Exercise requirements:
Give back the full data, unchanged and complete.

Raw data:

•••••

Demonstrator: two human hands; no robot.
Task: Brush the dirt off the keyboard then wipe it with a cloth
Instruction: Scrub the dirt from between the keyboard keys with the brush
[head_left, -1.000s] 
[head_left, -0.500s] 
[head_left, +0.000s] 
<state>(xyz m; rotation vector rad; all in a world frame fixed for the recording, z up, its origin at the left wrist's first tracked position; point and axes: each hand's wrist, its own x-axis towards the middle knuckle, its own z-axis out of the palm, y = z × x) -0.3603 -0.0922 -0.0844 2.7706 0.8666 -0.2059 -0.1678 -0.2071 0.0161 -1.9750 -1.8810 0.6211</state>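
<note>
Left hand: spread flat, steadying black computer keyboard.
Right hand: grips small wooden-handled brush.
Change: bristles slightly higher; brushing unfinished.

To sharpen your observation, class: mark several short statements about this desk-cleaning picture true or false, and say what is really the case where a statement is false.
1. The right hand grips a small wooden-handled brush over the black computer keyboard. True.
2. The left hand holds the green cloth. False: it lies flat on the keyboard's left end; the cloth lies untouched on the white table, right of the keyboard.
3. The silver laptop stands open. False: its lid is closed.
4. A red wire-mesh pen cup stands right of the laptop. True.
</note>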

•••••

Written response:
Demonstrator: two human hands; no robot.
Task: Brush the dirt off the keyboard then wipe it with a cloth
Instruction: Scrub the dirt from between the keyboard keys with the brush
[head_left, -1.000s] 
[head_left, -0.500s] 
[head_left, +0.000s] 
<state>(xyz m; rotation vector rad; all in a world frame fixed for the recording, z up, its origin at the left wrist's first tracked position; point and axes: each hand's wrist, its own x-axis towards the middle knuckle, its own z-axis out of the palm, y = z × x) -0.3603 -0.0922 -0.0844 2.7706 0.8666 -0.2059 -0.1678 -0.2071 0.0161 -1.9750 -1.8810 0.6211</state>
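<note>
Left hand: spread flat, steadying black computer keyboard.
Right hand: grips small wooden-handled brush.
Change: bristles slightly higher; brushing unfinished.

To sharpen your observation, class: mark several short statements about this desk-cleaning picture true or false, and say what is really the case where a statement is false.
1. The right hand grips a small wooden-handled brush over the black computer keyboard. True.
2. The left hand holds the green cloth. False: it lies flat on the keyboard's left end; the cloth lies untouched on the white table, right of the keyboard.
3. The silver laptop stands open. False: its lid is closed.
4. A red wire-mesh pen cup stands right of the laptop. True.
</note>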

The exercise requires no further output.